At the 2010 general election, 40-somethings were largely successful in converting their potential voting power into actual power. But older cohorts had closed the gap significantly. Excluding 40-somethings, there were more actual voters aged 63 than any other age. Given their lower propensity to vote, 18 year-olds exercised less actual voting power at the 2010 general election than 73 year-olds. 45 year-olds exercised 84 per cent more actual voting power than 18-year olds, and 50 year-olds exercised 62 per cent more.

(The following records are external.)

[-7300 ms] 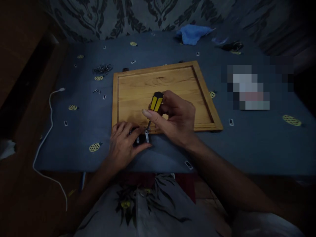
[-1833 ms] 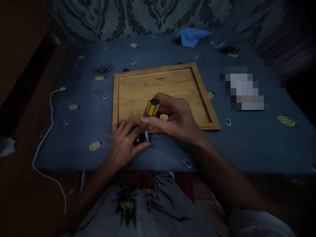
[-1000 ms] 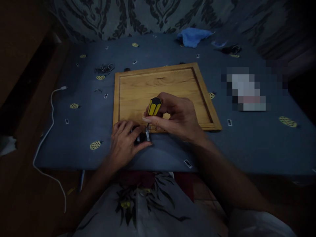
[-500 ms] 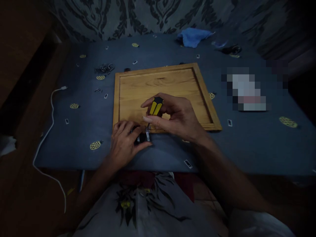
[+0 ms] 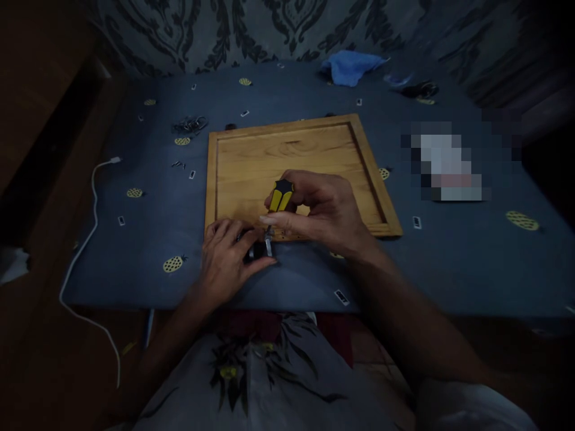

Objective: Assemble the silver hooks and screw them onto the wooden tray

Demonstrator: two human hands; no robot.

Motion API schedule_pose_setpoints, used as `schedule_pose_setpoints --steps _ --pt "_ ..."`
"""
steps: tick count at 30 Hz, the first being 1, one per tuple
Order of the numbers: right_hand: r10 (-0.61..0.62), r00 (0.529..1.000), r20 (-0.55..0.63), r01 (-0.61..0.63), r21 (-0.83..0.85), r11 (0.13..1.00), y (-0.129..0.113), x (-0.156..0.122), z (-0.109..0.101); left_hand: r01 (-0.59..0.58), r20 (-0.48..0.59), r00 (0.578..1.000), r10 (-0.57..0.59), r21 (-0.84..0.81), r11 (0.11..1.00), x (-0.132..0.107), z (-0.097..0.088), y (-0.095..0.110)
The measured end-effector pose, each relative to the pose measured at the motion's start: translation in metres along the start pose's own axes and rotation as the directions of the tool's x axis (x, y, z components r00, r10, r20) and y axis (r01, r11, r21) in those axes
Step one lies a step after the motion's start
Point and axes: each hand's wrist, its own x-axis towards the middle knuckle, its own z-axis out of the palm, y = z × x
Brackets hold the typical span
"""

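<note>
My right hand (image 5: pixel 326 215) is closed around a screwdriver with a yellow and black handle (image 5: pixel 280 196), held nearly upright with its tip pointing down. The tip meets a small dark metal part (image 5: pixel 260 250) at the near edge of a wooden board (image 5: pixel 291 155). My left hand (image 5: pixel 224 260) pinches that small part against the blue tablecloth (image 5: pixel 449 263), fingers curled round it. Most of the part is hidden under my fingers.
A pile of small metal pieces (image 5: pixel 188 124) lies at the back left, with loose bits (image 5: pixel 178 164) near it. A blue cloth (image 5: pixel 353 64) sits at the far edge, a dark object (image 5: pixel 417 90) beside it. A white cable (image 5: pixel 92 197) runs off the table's left side.
My right hand's fingers have shifted round the screwdriver handle, which has turned and tilted slightly. My left hand and the small part have stayed in place.
</note>
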Motion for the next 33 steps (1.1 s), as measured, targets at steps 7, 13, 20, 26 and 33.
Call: schedule_pose_setpoints --steps 7,13,20,26,33 --pt "-0.087 0.993 -0.079 0.085 -0.029 0.996 0.001 0.002 0.006 -0.018 -0.023 1.000 0.018 0.029 0.999 0.000 0.000 0.000" --pt "-0.053 0.992 -0.113 0.045 -0.068 0.997 -0.004 0.000 0.010 -0.016 -0.018 1.000 0.017 0.008 1.000 0.001 0.000 0.000" --pt "0.041 0.936 -0.350 -0.042 0.005 0.999 -0.007 -0.002 0.009 -0.016 0.001 1.000 0.016 -0.019 1.000 0.002 -0.002 0.002" --pt "0.031 0.967 -0.253 -0.038 -0.023 0.999 -0.005 -0.001 0.011 0.001 0.002 1.000 0.000 -0.010 1.000 0.001 -0.001 0.001" --pt "0.051 0.972 -0.231 -0.065 -0.054 0.996 -0.004 -0.001 0.012 0.013 0.018 1.000 -0.013 -0.023 1.000 0.001 -0.002 0.001"
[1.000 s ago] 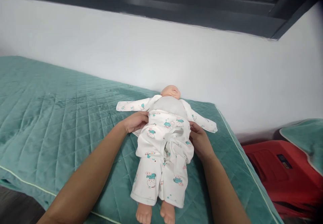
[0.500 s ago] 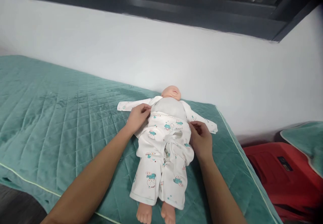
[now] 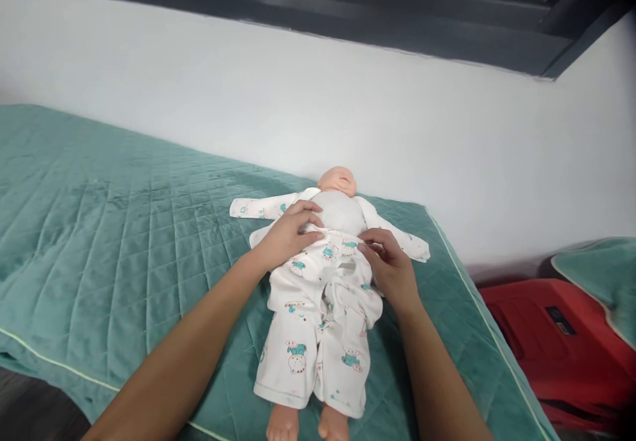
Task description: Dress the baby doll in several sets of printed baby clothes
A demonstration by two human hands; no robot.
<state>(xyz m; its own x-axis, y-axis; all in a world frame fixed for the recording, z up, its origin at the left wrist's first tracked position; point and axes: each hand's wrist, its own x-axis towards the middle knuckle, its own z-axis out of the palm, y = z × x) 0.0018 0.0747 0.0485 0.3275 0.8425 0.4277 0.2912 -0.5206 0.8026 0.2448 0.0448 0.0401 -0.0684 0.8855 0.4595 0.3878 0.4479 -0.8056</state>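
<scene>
A baby doll [image 3: 338, 180] lies on its back on a green quilted bedspread, its arms stretched out sideways. It wears a white long-sleeved top [image 3: 261, 207] spread open under a bare pale torso [image 3: 340, 210], and white printed pants [image 3: 298, 322]. My left hand [image 3: 293, 234] is at the front of the waistband, thumb below its edge and index finger above, pinching the cloth; its other fingers rest on the belly. On the other side, my right hand [image 3: 390, 262] has its curled thumb and forefinger on the waistband. The doll's bare feet [image 3: 283, 422] stick out of the pant legs.
The green bedspread [image 3: 124, 229] reaches to a white wall [image 3: 248, 97] behind the doll's head. A dark window frame [image 3: 298, 10] runs above. Right of the bed stands a red plastic object [image 3: 556, 335] with green cloth [image 3: 601, 282] over it.
My left hand has moved from the side of the waist inward over the belly. My right hand has shifted up and inward to the front waistband. The doll lies in the same place.
</scene>
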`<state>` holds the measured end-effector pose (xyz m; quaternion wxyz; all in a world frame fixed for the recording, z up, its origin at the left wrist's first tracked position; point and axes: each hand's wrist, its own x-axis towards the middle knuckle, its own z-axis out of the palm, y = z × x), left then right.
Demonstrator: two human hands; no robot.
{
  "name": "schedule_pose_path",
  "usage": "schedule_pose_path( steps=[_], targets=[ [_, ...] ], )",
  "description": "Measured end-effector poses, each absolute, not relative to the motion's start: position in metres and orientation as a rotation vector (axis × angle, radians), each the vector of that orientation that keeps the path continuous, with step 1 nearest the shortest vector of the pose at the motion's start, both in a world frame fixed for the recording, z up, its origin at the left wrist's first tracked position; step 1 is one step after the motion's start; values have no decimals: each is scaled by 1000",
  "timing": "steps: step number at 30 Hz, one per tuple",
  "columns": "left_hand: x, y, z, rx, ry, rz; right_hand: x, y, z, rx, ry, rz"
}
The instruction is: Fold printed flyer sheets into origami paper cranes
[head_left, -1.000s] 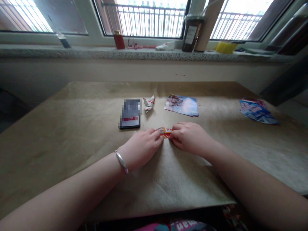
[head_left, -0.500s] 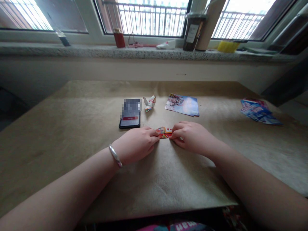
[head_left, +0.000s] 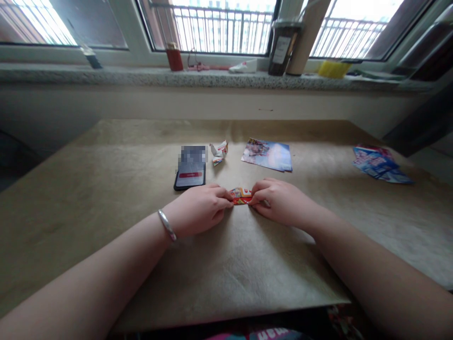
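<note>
While between two hands [head_left: 198,210] [head_left: 285,203] — one strip [head_left: 241,196]

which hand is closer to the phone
Left. The left hand sits just in front of the phone, by its near right corner, while the right hand lies farther right, beyond the folded paper strip held between both hands.

- The left hand [head_left: 198,210] is seen curled inward, its fingertips [head_left: 226,198] pinched forward
- The right hand [head_left: 283,203] is angled in opposite, its fingers [head_left: 260,186] bent and drawn together
- The two hands are held close, just apart
- The left forearm [head_left: 95,269] and right forearm [head_left: 375,264] are extended inward from the lower corners
</note>
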<state>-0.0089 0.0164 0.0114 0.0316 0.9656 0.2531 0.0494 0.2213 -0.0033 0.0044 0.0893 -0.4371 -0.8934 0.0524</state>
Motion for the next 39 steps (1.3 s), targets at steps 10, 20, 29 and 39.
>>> schedule_pose_path(
  steps=[10, 20, 29, 39],
  targets=[
    [-4, 10, 14, 3004, 871, 177, 217, -4, 4, -1324, -2642, 55],
    [-2, 13, 7, 3054, 894, 265, 214, -2, -1, -1418, -2477, 125],
    [-3, 14, 1, 3176, 808, 292, 215, 1, -6, -1415, -2432, 159],
    [-5, 15, 1, 3124, 799, 360, 211, -2, -2, -1409, -2422, 296]
  ],
)
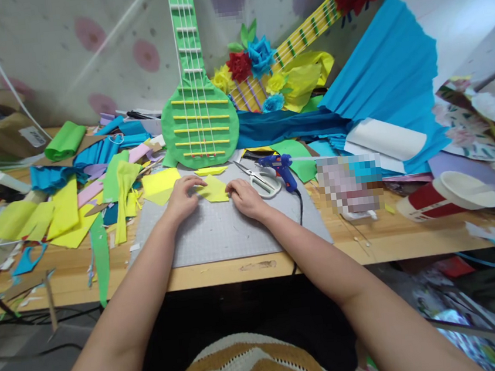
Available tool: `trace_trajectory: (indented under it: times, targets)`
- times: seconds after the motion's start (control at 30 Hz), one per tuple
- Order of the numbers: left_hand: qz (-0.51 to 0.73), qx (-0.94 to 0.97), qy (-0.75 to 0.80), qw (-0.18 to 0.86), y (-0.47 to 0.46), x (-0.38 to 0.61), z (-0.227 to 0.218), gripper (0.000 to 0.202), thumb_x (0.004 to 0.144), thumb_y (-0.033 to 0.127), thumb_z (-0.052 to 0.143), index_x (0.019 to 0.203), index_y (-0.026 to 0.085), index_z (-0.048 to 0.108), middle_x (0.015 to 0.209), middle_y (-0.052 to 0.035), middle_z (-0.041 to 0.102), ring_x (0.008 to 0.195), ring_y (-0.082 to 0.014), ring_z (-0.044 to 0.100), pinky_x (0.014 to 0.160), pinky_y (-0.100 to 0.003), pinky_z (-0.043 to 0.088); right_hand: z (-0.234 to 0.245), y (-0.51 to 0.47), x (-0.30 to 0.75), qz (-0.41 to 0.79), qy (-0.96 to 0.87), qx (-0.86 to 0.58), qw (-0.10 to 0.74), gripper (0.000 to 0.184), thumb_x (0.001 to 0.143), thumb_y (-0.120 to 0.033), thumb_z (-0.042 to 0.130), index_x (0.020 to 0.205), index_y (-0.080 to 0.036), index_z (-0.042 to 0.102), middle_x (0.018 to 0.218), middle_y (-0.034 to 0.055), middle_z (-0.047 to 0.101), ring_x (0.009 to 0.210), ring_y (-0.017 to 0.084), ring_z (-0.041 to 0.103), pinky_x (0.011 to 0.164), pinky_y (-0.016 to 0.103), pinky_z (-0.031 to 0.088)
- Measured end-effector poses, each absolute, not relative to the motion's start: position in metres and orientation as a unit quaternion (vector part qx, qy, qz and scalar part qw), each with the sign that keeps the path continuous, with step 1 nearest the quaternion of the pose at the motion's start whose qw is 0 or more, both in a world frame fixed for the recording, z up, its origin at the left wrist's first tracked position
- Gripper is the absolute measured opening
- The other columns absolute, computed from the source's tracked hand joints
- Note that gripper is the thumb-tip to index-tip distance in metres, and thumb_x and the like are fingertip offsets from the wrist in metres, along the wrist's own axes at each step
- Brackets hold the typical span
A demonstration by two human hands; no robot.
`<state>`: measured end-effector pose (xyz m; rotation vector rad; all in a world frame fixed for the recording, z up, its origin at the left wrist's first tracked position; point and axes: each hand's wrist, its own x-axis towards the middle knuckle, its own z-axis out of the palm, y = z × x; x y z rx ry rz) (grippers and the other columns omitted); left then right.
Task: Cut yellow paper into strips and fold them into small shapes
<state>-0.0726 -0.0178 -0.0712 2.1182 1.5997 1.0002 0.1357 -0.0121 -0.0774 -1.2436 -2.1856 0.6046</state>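
Observation:
A small piece of yellow paper (214,190) lies low over the grey cutting mat (226,235), between my two hands. My left hand (184,198) has its fingers bent onto the paper's left edge. At the right edge, the curled fingers of my right hand (248,198) pinch the paper. Larger yellow paper (159,186) rests beside my left hand. Scissors (265,182) and a blue hot glue gun (278,167) lie just beyond my right hand. Behind them stands a green paper-covered lute-like instrument (199,119) with white strings.
Paper scraps (67,213) in several colours cover the table's left side. A yellow-necked instrument with paper flowers (239,67) leans at the back. Blue crepe paper (386,70) and a white roll (386,138) lie right, near a lidded cup (445,195). The glue gun's cord (300,206) hangs over the edge.

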Motion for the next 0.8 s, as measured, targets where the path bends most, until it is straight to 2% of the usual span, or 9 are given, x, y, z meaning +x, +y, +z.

In 2021, 18-year olds will exercise less actual voting power than 79 year-olds. 50 year-olds will exercise 97 per cent more power than 18 year-olds, 55 year-olds will exercise more than double (115 per cent) the power, and 60 year-olds will exercise 95 per cent more. In 2031, 18 year-olds will exercise less actual power than 84 year-olds. By 2051, if turnout rates persist, 18 year-olds will exercise less actual power than a typical single-year cohort in their late-80s. (The full results of this research will be available from the Intergenerational Foundation website in early May.)

Conclusion

Responses to disenfranchisement must be led by young people themselves. Inspiration can be taken from attempts to enfranchise future citizens, such as the ‘super-jury’ championed by Green House or Kirsty Schneeberger’s advocacy of an ombudsman for future generations. Similar solutions must be found for young citizens who, while they have the power to vote, have seen their status in the democratic process undermined by ageing. Votes at 16 will be part of the solution – but small cohort sizes for 16 and 17 year-olds mean that the impact on the overall intergenerational democratic deficit will be minimal. Instead, we need to be considering ways to ensure that young people’s voices are always heard within governments and legislatures, irrespective of their numbers. Democracy without young people might be possible – but is it worth the risk?